C’est impensable et pourtant, les témoignages de ce genre se multiplient, partout en France. Les deux mains sont très serrées dans les liens, elles sont rouges. Le vieux monsieur a la bouche toute blanche, il se déshydrate. L’épouse persiste à venir tous les jours, elle le nourrit, elle le lave. En 14 jours, il a perdu près de dix kilos. Elle sent que la fin est proche et insiste pour qu’il revienne à la maison. On est le second vendredi. Il n’a pas encore vu de médecin. La fille appelle, depuis l’étranger, rouspète. Son intervention va tout de même générer la visite d’un médecin, enfin. Ca va mieux, il n’y a rien aux poumons, en fait, il n’est plus qu’âgé, avec tout ce que cela sous-entend, à 98 ans, mais qu’importe, il va rentrer à la maison : le mardi. L’épouse continue d’y aller chaque jour, elle sent désormais très mal cette affaire et doute de la probité de ce personnel là. Elle entend des murmures dans les couloirs : « on les aime pas »… « les vieux riches ». Ils ne sont pas riches, ils sont juste aisés, ils ont travaillé dur toute leur vie. Le mardi, elle attend et son homme arrive en ambulance. On est en janvier, il fait froid, il est quasi-nu, avec juste une petite biaude d’hôpital, alors qu’il avait tout le nécessaire pour être habillé correctement. L’hôpital a joint au paquetage, l’un de ces draps avec lesquels on recouvre les morts, au cas où.
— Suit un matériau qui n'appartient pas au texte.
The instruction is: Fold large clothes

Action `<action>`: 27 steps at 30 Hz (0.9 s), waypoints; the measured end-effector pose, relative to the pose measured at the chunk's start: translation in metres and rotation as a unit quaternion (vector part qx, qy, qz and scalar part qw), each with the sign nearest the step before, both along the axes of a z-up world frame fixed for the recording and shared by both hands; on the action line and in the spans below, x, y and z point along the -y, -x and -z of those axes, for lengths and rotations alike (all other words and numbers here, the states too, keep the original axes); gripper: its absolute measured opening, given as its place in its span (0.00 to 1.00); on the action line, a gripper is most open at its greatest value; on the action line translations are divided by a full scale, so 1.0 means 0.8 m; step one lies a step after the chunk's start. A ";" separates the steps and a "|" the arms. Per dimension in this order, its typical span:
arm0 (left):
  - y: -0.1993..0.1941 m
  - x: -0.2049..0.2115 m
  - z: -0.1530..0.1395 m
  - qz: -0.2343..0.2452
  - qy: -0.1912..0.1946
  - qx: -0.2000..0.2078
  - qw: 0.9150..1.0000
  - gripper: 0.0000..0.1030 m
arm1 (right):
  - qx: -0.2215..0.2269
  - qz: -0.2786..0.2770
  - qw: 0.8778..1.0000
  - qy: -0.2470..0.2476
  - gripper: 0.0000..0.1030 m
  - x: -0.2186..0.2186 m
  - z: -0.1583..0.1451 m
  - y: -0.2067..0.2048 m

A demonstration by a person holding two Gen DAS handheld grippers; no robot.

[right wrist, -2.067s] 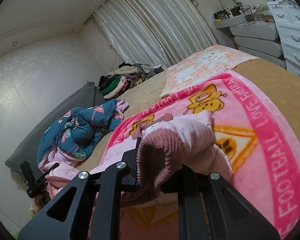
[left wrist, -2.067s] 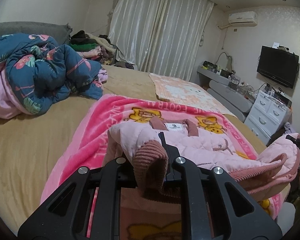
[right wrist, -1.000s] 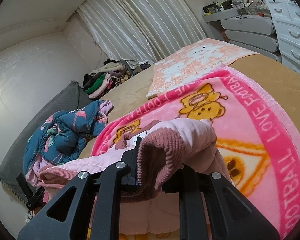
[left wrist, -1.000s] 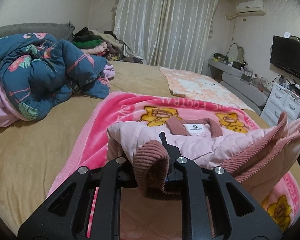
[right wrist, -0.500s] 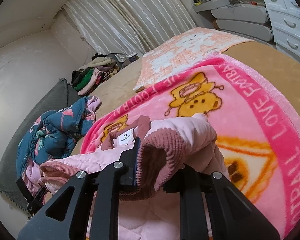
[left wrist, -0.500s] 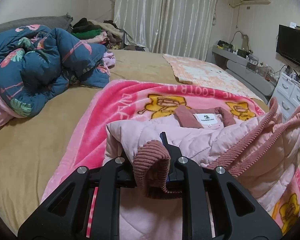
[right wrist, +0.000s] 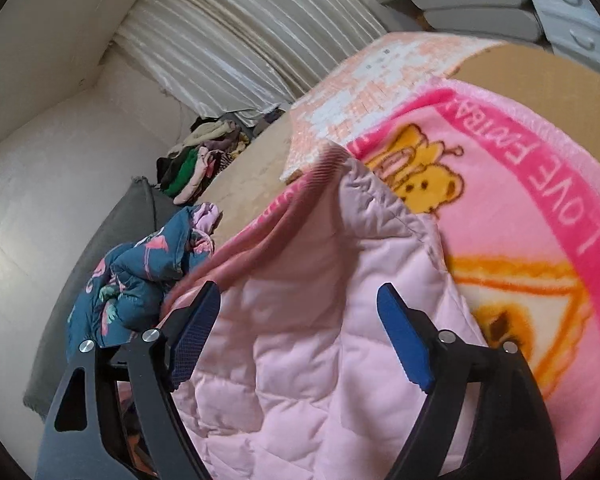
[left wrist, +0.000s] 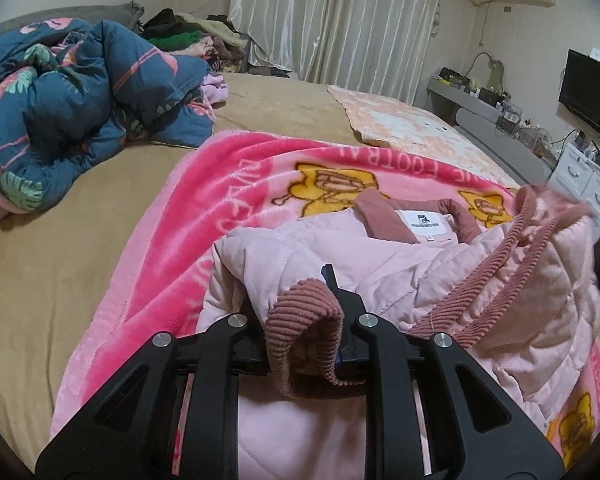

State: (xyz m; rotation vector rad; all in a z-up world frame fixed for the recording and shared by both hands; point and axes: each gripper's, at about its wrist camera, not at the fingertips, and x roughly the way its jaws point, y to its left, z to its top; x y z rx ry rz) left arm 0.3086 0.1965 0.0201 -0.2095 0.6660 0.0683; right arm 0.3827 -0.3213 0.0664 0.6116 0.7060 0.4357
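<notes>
Right gripper just sprang wide, dropping its side, so with the left gripper pinching a cuff, the pink jacket might land crooked near its collar.

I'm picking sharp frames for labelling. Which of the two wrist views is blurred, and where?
Right wrist view: motion-smeared, worst on the pink jacket edge and curtain. Left wrist view: mostly sharp, jacket cuff crisp; only the raised jacket edge at right is smeared. Both bend at the edges.

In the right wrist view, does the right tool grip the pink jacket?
No, the right tool stands wide open, and the pink jacket lies loose between its pads.
</notes>
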 end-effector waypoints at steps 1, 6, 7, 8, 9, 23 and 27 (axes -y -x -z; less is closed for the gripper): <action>0.000 -0.001 0.000 0.000 0.005 0.000 1.000 0.15 | 0.009 -0.002 1.000 0.005 0.82 -0.002 -0.001 0.006; 0.003 -0.001 -0.007 -0.001 0.016 0.007 1.000 0.20 | 0.050 -0.025 0.993 0.103 0.88 -0.031 0.009 0.044; 0.005 0.001 -0.010 0.001 0.018 0.010 1.000 0.22 | 0.051 -0.031 0.990 0.127 0.89 -0.039 0.015 0.049; 0.008 0.002 -0.015 0.004 0.022 0.015 1.000 0.28 | 0.046 -0.039 0.986 0.156 0.89 -0.049 0.024 0.053; 0.010 0.002 -0.018 0.007 0.028 0.020 0.999 0.38 | 0.040 -0.043 0.982 0.177 0.89 -0.057 0.032 0.054; 0.073 0.068 -0.092 0.035 -0.059 0.116 0.991 0.91 | 0.055 -0.030 0.974 0.217 0.90 -0.067 0.063 0.083; 0.087 0.075 -0.097 0.038 -0.070 0.118 0.990 0.91 | 0.087 -0.030 0.968 0.232 0.93 -0.064 0.049 0.101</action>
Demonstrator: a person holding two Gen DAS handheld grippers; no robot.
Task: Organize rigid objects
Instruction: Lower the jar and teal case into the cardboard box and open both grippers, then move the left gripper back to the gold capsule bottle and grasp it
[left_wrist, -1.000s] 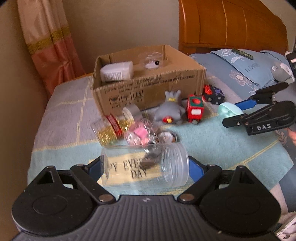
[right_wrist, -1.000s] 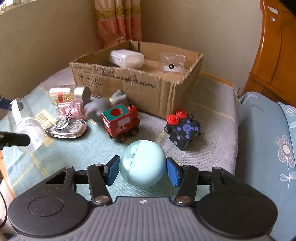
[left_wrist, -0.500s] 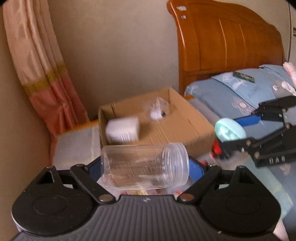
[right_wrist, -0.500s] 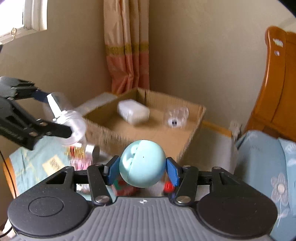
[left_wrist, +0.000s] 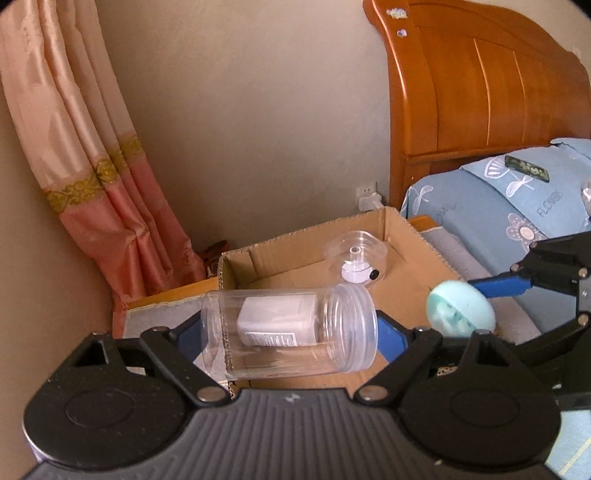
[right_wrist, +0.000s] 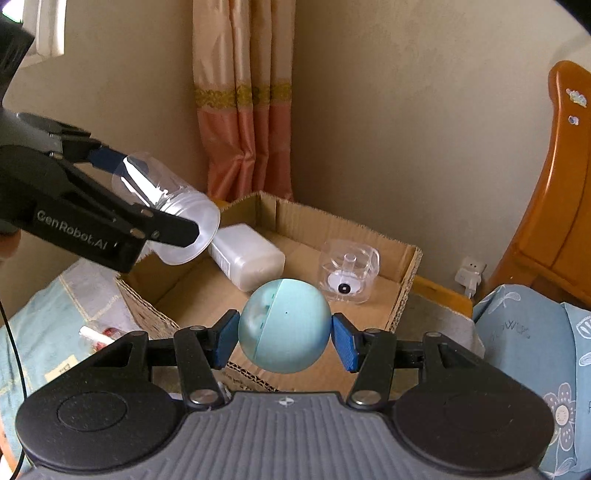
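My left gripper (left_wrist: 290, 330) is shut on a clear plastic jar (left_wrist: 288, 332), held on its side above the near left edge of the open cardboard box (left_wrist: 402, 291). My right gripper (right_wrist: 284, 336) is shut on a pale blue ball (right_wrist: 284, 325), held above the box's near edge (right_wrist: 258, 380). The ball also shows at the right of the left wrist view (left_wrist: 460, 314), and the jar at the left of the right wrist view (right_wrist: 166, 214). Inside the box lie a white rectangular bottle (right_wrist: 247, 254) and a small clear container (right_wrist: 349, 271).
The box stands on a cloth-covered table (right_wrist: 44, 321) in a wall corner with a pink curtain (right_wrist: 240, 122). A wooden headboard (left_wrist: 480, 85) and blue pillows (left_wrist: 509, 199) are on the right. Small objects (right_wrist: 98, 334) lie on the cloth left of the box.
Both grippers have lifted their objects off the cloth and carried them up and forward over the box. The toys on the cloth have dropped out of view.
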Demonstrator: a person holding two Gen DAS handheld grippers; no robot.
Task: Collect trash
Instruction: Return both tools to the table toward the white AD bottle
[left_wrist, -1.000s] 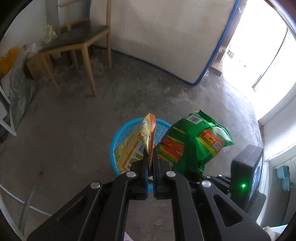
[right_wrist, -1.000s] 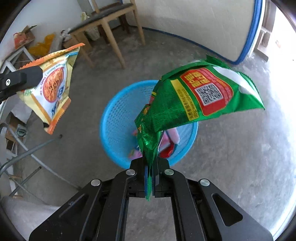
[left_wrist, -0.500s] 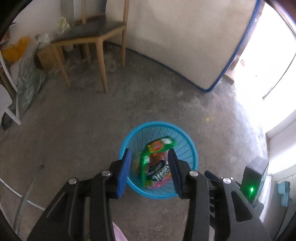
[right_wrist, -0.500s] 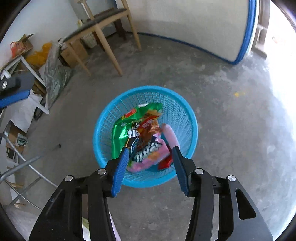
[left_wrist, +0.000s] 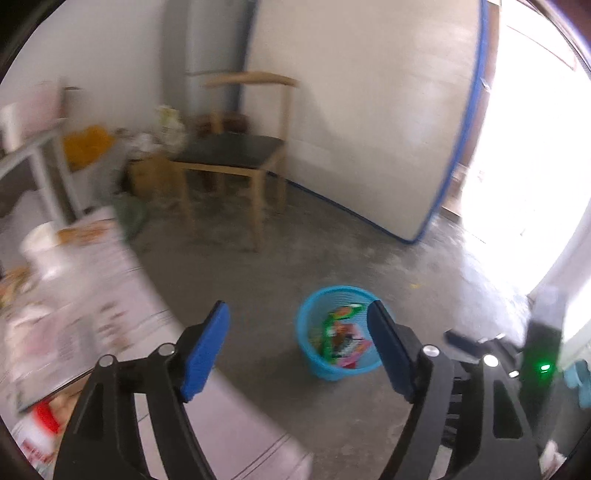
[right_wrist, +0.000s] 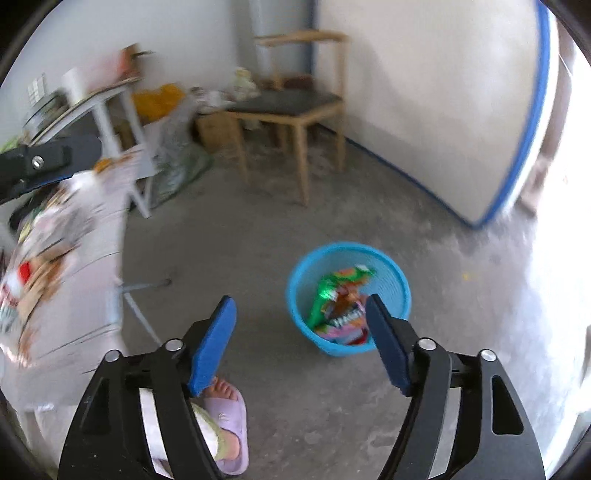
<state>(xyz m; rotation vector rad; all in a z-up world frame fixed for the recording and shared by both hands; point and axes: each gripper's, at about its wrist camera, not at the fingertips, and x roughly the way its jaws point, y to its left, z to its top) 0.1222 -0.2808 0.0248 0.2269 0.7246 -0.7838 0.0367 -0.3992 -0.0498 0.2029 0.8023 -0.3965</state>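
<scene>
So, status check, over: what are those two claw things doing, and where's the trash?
Left gripper and right gripper open, jaws just spread, nothing between them. Wrappers lie in blue basket on the floor. Nothing blocking the basket.

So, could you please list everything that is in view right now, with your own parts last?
basket: one, blue, on the floor ahead of both tongs.
wrappers: several, green, orange, pink, inside the basket.
chair: one, wood with dark seat, by the far wall.
mattress: one, white with blue edging, leaning upright on the right.
table: one, pale patterned cloth, cluttered, on the left.
slipper: one, lilac, on a foot, bottom of the right view.
left tongs: open, empty, just been opening.
right tongs: open, empty, just been opening.
</scene>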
Depuis, il a repris deux kilos et un peu du poil de la bête. Reste cette impression, qui n’en est pas une, que rien ne s’est vraiment passé pour le guérir. Un peu d’oxygène et basta. Ils ne l’ont pas fini au Rivotril, comme pendant l’épisode Covid, mais c’était tout comme. Sans son épouse, il serait tranquillement mort de faim. À partir d’un certain âge, il semble qu’il ne faille plus compter sur les structures que l’on a pourtant financées toute sa vie. Les morts, oubliés dans les couloirs des urgences, se multiplient, ce n’est plus un secret. La question qui se pose, est de savoir si c’est une attitude spontanée, ou s’il y a des consignes.